The presented patient was receiving immunosuppressive medications, including corticosteroids (after kidney transplantation). Thus, she harbored an increased risk for developing neuroaspergillosis. Her clinical findings were limited to a single tonic-clonic seizure and imaging features were nonspecific. The presented case illustrates that despite the unspecific clinical findings, it is important to include fungal infections in the differential diagnosis, especially in the setting of immunosuppression from whatever cause. Interestingly, the situation was complicated by a concomitant bacterial infection. The intraoperative findings were atypical in this regard and only microbiological cultures revealed streptococcus infection. Although superinfections are recognized in patients who are immunocompromised undergoing surgery, the detection of a bacterial infection may further confound establishing the definitive diagnosis, as in the presented case. Panfungal PCR from CSF (samples taken before starting the antibiotics) were negative. Although PCR from CSF is considered an experimental diagnostic methodology, it may prove helpful in certain cases. In the present case, however, the definitive diagnosis of aspergillus infection could only be established after histological examination of the resected mass, which is considered the gold standard.

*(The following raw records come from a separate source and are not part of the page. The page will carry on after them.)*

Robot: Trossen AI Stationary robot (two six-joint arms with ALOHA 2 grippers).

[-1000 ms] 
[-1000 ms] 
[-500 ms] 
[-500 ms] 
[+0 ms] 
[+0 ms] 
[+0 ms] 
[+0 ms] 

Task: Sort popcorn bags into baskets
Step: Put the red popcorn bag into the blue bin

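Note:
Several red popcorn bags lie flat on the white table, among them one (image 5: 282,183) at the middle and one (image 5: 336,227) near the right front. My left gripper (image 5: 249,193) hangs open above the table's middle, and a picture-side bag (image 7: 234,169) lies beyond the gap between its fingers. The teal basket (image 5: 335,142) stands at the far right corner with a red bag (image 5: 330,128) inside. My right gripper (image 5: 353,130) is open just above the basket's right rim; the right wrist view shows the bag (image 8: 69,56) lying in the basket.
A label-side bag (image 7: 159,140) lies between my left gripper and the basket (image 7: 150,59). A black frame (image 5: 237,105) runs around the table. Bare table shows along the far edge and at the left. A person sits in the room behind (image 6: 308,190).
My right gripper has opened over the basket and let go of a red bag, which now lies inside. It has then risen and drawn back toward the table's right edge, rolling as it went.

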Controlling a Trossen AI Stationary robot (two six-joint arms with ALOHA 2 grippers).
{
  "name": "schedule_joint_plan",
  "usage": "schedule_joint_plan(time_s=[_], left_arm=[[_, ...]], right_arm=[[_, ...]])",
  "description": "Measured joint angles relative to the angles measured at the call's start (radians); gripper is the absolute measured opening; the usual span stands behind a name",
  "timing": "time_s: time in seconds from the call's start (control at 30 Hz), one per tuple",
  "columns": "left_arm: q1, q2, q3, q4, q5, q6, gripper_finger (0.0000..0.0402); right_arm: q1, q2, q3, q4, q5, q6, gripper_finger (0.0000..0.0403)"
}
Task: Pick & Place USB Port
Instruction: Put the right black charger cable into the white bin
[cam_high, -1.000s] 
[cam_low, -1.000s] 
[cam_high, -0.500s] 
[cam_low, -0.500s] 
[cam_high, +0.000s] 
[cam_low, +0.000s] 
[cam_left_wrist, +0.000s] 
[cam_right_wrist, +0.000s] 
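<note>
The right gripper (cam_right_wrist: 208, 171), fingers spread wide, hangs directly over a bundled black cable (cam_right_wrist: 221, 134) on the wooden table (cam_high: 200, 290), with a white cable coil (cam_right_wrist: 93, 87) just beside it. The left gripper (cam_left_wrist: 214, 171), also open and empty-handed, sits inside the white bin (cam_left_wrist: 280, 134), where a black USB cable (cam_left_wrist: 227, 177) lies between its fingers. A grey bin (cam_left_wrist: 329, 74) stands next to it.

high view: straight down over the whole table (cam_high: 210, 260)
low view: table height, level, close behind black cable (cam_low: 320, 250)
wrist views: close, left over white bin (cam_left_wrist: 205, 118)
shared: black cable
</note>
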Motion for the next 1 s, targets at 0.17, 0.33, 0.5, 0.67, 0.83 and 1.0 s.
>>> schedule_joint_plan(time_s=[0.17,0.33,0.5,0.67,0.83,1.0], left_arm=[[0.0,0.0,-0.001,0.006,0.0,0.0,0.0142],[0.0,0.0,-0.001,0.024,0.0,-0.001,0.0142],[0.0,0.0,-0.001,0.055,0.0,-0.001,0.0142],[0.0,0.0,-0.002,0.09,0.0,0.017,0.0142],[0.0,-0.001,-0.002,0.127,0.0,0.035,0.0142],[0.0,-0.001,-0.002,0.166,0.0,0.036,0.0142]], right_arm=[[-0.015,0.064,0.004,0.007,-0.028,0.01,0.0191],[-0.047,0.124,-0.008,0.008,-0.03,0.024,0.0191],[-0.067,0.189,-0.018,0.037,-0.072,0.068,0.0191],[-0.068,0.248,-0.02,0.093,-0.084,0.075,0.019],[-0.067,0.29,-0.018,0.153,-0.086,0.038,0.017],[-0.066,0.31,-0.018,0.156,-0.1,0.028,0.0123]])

In conclusion, invasive aspergillosis of the CNS is a rare but increasingly prevalent disease, especially in immunocompromised patients. The infection may be isolated or combined with other infectious diseases. Accordingly, a high index of suspicion should be maintained in the setting of immunosuppression. Clinical and radiological findings are often unspecific and even misleading. Definite confirmation usually relies on tissue diagnosis with histochemical stains. Surgical resection is crucial for establishing the diagnosis and guiding therapy with targeted antifungal medications.